Glas wird aus einer gepulverten Mischung aus Quarzsand, Soda, Dolomit (kohlensaures Kalzium-Magnesium/Bicarbonat) und Kalkstein hergestellt. Bei 1.550 Grad Celsius werden die vier Bestandteile geschmolzen und erstmal zu Flachglas verarbeitet. Überwiegend für die Automobilindustrie entsteht ESG (Einscheiben-Sicherheitsglas, „Krümelglas“) und VSG (Verbundsicherheitsglas, bei dem eine durchsichtige Kunst
stofffolie zwischen zwei Glasscheiben eingearbeitet wird). Beide Scheibenarten dienen der Verminderung der Verletzungsgefahr. Härte, Druckfestigkeit und Dichte sind bei beiden identisch.
Nun dient Glas im Automobilbau nicht nur der Abwehr von Wind, Wetter und Schmutz, sondern musste im Laufe gestiegener automobiler Ansprüche, also auch höheren Fahrgeschwindigkeiten, in seinen Eigenschaften stetig weiterentwickelt werden. Glas wird auf dem Weg des Erkaltens nach der Schmelze gewalzt, geschnitten und – in eingeschränktem Umfang – auch geformt.

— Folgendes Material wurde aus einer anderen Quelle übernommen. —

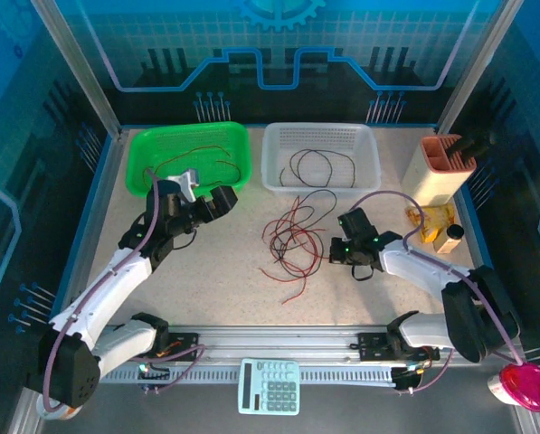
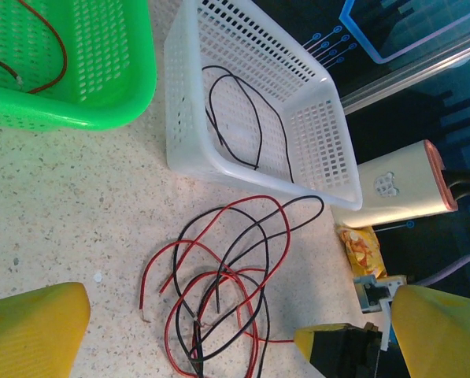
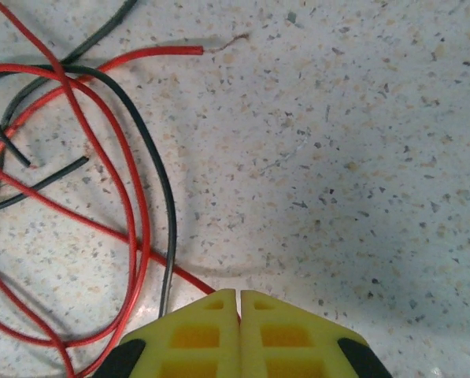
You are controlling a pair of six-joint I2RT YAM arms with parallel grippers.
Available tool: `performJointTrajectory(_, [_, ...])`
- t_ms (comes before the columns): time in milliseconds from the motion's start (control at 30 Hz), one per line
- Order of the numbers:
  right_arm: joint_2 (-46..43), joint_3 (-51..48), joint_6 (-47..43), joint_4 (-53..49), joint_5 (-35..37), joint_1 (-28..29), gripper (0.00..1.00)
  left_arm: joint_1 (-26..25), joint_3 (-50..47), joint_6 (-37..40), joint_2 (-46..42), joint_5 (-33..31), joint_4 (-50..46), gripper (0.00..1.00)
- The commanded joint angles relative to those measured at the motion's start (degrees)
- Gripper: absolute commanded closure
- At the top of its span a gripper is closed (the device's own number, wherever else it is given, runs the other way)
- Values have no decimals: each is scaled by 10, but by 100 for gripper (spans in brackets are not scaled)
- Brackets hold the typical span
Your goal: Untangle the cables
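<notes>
No text or number is legible; the calculator [image 1: 270, 386] key markings are too small.

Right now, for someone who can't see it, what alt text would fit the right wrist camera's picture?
The right gripper, its two yellow fingers shut, appears to pinch a red cable at its tip. Beside it, tangled red and black cables loop over a speckled table.

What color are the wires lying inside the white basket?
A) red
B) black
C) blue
B: the wires looped on the bottom of the white basket are black.
</notes>
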Motion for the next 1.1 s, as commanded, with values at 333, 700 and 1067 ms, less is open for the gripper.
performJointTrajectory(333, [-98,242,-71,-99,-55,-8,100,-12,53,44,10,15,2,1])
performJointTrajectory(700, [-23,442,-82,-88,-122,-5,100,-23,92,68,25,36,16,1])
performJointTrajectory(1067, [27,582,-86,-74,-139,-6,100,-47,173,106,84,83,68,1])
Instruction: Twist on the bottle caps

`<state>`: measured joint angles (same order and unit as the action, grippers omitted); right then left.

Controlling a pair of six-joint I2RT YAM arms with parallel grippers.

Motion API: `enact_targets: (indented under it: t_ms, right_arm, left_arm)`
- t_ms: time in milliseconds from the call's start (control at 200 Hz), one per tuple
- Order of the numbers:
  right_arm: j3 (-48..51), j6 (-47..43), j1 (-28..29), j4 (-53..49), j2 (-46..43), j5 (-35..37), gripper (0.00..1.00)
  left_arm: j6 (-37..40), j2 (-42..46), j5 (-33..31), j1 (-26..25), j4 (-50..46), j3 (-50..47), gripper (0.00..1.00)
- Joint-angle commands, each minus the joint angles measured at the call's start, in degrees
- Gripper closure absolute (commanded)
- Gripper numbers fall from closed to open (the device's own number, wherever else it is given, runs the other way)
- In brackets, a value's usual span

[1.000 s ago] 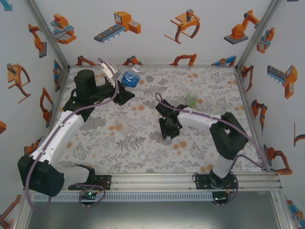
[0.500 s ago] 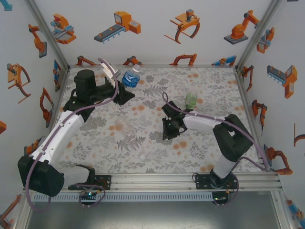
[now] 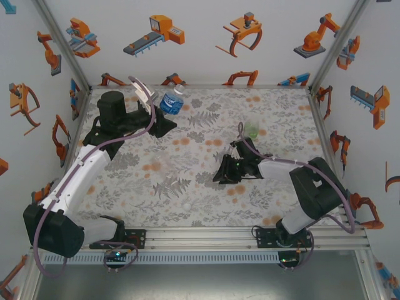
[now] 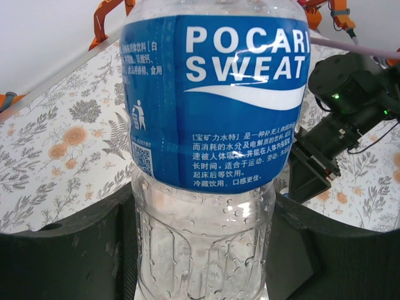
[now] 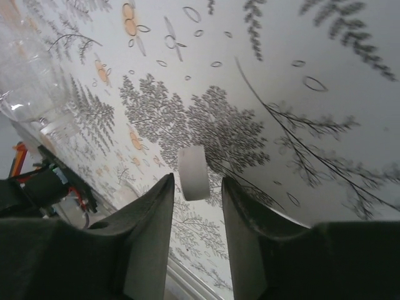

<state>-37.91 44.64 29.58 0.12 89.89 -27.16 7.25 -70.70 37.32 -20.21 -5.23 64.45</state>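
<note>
My left gripper (image 4: 203, 240) is shut on the lower clear body of the blue-labelled bottle (image 4: 212, 100), which stands upright at the back left of the table (image 3: 172, 102). My right gripper (image 5: 197, 182) is low over the table middle (image 3: 222, 174), open. A small white cap (image 5: 194, 172) sits on its edge between the two fingertips, with a narrow gap on each side. Another white cap (image 3: 185, 205) lies near the front of the mat. The green-tinted bottle (image 3: 251, 129) stands behind the right arm. A clear bottle (image 5: 31, 81) shows at the upper left of the right wrist view.
The floral mat (image 3: 187, 150) covers the table inside white walls with an aluminium frame. The left arm (image 3: 81, 175) stretches along the left side. The front rail (image 3: 206, 236) carries both bases.
The right arm has dropped and stretched lower across the mat, its gripper now pointing left near the surface. The left arm and its bottle have not moved.
</note>
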Motion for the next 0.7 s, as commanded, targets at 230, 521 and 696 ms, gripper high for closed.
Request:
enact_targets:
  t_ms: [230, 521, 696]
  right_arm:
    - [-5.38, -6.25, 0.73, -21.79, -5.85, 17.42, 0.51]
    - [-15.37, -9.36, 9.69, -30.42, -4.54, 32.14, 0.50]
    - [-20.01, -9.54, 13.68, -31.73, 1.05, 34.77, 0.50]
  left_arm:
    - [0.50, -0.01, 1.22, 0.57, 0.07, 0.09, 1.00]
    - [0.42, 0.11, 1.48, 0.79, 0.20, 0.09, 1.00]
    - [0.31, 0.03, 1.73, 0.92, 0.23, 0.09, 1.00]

Von „glashart“ spricht der Volksmund, was bereits auf nicht allzu große Elastizität bei diesem Werkstoff deutet. Die hohen Ansprüche an Autoglas hat der internationale Glas-Hersteller Saint-Gobain Sekurit in ein dreiteiliges Credo gefasst:
1. Gute Sicht: verzerrfreies Glas, kaum sichtbare Heizdrähte werden ersetzt durch eine hauchfeine Silberbeschichtung zum Auftauen, ebenfalls durchsichtig und mit hoher elektrischer Leitfähigkeit versehen.
2. Komfort: Akustik, also Geräuschdämmung von außen. Sonnenschutz, Einbruchschutz.
3. Formgebung: Die Automobilindustrie verlangt keine Planscheiben, sondern komplexe Formen, die in das automobile Design und in die Karosserieformen passen, dabei die Formensprache unterstützen.
In den Labors und Testanlagen des Herzogenrather Standorts (NRW) wird nicht nur an den drei genannten Vorgaben geforscht, entwickelt und produziert, sondern auch für die nahe und fernere Zukunft. Die Themen „Energieaufwand“, „Verbrauchsoptimierung“ und „Umweltentlastung“ haben hier einen besonders hohen Stellenwert, der vielleicht etwas überrascht: Autoglas muss auch kältehemmend und wärmedämmend sein. Das wird hier durch Glaseinfärbung oder Beschichtung generiert, um die verbrauchsintensiven Klimaanlagen zu entlasten. Der Nebeneffekt: das Innenraumklima wird natürlicher und besser verträglich.
Ein weiterer Schritt: die Glasdicke zu verringern, was ab 2013 bereits Serienreife erlangt. Zudem sinkt damit das Gesamtgewicht der Glasflächen, die bei einem Pkw der Mittelklasse immerhin bis etwa 3 Quadratmeter betragen, um etwa 11–22 %. Autoglas wird in der Härte-Kategorie mit 5–6 Grad bewertet, soll also im Laufe des automobilen Lebens möglichst lange sichere, schrammen- und schlierenfreie Sicht gewähren. Ein vollwertiger Ersatz ist bislang weit und breit nicht zu sehen, und nur kleinere Segmente können aus Polycarbonat mit größerer Freiheit in der Formgebung hergestellt werden.
Da die Normen und Anforderungen für die Zulassung der Autoglasscheiben in allen Ländern sehr hoch sind, müssen die Hersteller ihren „persönlichen Fingerabdruck“ nach erfolgreichen Prüfzyklen in einen Winkel der Scheiben einbringen. Auch in Zukunft, so ein Experte von Saint-Gobain Sekurit, wird Autoglas aus Glas bestehen. Auch zur Sicherheit der Autofahrer.